### [AIM OF THE TASK]
Nothing but a number belongs in the answer: how many lines of the records below contain the string "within".

(DATA FOR REVIEW)

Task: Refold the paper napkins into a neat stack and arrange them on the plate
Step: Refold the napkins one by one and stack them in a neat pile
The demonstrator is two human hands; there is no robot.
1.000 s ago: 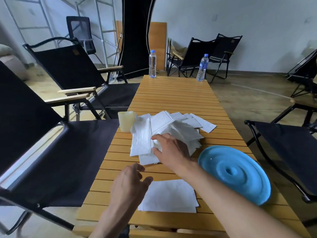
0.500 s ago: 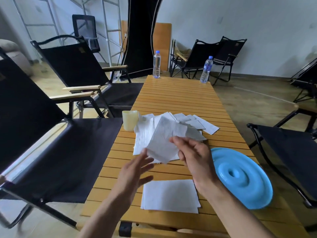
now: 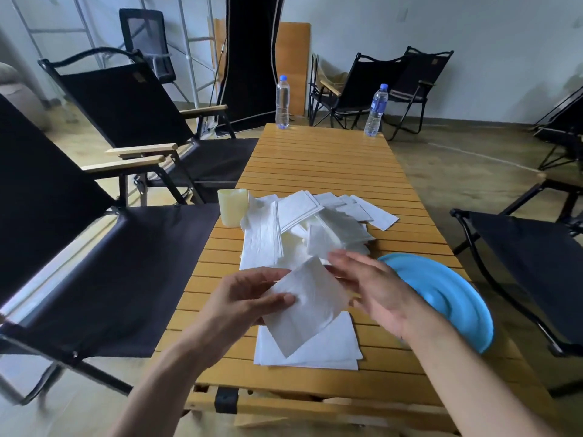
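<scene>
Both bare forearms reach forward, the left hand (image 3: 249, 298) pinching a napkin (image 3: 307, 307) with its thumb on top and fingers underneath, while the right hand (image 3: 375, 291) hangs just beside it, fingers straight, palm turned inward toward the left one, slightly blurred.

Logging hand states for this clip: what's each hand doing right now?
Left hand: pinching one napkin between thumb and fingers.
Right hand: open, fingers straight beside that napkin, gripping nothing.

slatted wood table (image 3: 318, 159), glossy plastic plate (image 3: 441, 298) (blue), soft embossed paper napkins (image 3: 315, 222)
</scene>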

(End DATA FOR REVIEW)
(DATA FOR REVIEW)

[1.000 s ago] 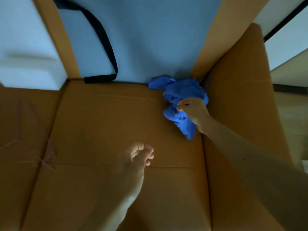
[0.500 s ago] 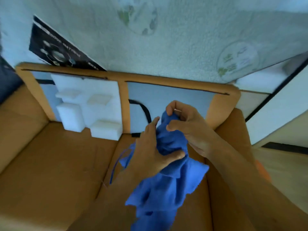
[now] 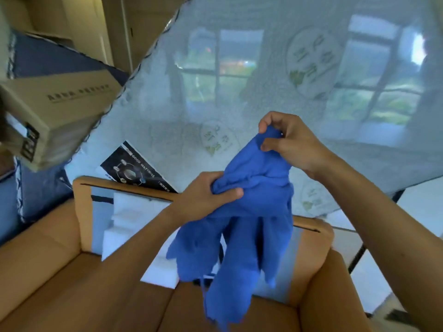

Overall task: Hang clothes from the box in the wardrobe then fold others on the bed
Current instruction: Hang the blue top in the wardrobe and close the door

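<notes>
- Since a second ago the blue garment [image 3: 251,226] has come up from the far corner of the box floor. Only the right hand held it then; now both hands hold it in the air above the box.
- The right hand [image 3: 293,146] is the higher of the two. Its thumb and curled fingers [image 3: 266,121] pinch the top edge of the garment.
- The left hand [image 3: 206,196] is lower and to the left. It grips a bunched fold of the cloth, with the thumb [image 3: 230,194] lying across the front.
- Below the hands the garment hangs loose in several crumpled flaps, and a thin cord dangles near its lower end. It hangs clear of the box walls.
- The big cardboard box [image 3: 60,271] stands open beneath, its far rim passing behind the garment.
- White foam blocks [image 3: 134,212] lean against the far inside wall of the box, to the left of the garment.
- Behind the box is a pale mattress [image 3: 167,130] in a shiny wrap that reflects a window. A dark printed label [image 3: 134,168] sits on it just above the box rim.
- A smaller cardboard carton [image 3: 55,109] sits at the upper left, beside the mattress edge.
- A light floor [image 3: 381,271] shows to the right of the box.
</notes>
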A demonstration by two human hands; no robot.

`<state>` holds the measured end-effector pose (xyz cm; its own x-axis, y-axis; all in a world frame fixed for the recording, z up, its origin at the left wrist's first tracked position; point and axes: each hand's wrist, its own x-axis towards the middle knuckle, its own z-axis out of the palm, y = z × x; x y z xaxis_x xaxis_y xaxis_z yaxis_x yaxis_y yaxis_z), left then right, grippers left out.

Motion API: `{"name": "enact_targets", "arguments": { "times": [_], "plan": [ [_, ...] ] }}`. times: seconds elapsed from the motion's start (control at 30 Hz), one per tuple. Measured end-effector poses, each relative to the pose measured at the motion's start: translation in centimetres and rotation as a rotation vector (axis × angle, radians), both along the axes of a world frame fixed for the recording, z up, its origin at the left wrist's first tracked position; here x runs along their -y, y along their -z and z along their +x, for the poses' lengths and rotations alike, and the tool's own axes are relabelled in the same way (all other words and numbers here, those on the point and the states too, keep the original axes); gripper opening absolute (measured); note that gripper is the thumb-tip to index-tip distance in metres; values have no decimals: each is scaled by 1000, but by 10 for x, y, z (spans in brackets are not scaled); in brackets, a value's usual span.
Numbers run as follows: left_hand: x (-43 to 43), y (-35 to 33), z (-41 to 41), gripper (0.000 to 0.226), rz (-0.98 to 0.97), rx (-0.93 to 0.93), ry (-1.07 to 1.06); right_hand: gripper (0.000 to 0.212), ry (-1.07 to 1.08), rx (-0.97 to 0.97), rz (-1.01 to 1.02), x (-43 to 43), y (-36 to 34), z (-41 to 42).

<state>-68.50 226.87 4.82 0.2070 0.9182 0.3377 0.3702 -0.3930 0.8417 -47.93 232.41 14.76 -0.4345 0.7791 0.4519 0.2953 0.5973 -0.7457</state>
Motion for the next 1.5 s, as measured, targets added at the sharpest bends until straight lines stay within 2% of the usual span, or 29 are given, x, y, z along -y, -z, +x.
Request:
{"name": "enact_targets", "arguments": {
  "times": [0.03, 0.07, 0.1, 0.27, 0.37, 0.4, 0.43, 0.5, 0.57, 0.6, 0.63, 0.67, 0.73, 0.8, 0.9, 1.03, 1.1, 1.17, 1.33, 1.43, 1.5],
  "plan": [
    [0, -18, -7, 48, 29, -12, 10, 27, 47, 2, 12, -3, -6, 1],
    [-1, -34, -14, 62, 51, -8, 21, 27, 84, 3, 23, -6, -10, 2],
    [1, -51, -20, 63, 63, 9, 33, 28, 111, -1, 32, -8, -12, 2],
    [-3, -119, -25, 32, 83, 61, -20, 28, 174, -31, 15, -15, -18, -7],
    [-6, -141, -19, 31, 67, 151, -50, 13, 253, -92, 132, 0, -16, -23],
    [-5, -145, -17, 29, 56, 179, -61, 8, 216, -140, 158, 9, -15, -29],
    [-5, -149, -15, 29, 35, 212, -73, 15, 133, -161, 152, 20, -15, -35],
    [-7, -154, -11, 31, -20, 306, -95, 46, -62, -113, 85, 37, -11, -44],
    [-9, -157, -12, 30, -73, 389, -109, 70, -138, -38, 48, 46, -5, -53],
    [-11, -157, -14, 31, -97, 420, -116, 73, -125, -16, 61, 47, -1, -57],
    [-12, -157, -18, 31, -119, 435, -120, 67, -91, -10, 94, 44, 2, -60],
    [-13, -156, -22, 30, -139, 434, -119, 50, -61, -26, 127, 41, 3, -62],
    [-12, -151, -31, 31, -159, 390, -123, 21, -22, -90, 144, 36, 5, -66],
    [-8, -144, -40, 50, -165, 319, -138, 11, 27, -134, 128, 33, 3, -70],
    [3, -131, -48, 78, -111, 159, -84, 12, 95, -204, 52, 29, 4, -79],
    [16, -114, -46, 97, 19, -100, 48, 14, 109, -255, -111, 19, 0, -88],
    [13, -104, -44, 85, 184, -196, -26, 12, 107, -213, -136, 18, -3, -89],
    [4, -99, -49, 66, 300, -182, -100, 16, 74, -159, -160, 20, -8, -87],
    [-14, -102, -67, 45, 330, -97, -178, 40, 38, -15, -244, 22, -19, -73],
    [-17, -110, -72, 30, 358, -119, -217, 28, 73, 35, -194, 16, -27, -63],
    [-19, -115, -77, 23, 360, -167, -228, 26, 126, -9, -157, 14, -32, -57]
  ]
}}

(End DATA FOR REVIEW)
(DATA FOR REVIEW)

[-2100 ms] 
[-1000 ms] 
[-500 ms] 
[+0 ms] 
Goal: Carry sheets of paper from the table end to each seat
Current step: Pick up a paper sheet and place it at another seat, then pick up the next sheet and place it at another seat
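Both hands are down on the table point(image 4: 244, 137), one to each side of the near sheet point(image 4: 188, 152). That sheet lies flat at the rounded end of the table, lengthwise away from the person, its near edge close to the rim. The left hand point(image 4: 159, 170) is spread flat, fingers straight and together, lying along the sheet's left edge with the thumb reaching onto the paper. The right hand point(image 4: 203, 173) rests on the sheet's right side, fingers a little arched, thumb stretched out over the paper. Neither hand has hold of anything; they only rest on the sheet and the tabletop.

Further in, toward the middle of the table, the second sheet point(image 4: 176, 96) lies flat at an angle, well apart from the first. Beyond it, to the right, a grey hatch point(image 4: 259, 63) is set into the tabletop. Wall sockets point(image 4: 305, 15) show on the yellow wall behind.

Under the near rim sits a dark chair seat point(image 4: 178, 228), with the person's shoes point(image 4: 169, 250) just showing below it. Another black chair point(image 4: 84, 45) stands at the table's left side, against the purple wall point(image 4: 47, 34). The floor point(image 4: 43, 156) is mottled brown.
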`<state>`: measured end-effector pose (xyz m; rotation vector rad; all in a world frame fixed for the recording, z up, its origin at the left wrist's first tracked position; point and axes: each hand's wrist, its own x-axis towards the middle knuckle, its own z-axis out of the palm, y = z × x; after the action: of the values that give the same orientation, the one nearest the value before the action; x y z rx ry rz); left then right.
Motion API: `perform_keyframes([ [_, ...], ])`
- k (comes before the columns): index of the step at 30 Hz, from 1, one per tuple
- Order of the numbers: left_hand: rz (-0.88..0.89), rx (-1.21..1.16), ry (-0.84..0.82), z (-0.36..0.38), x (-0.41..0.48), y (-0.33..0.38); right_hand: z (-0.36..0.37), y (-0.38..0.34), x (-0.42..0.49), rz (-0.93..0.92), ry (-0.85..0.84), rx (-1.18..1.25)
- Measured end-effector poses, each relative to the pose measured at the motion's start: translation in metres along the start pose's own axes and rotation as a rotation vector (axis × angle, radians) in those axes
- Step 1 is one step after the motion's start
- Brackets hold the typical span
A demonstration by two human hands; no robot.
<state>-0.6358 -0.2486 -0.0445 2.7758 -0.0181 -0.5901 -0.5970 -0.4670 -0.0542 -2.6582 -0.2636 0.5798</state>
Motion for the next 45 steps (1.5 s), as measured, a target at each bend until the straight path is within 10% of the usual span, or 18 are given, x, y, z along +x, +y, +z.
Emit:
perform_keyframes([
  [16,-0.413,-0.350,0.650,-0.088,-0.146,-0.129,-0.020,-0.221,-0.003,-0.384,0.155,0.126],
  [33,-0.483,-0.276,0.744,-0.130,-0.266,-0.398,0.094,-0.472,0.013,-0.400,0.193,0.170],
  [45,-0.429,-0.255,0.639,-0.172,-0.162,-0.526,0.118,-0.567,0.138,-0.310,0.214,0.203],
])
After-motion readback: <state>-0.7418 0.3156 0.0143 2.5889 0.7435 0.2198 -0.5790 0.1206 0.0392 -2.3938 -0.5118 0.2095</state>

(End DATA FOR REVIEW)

### [RESULT OF THE EXERCISE]
2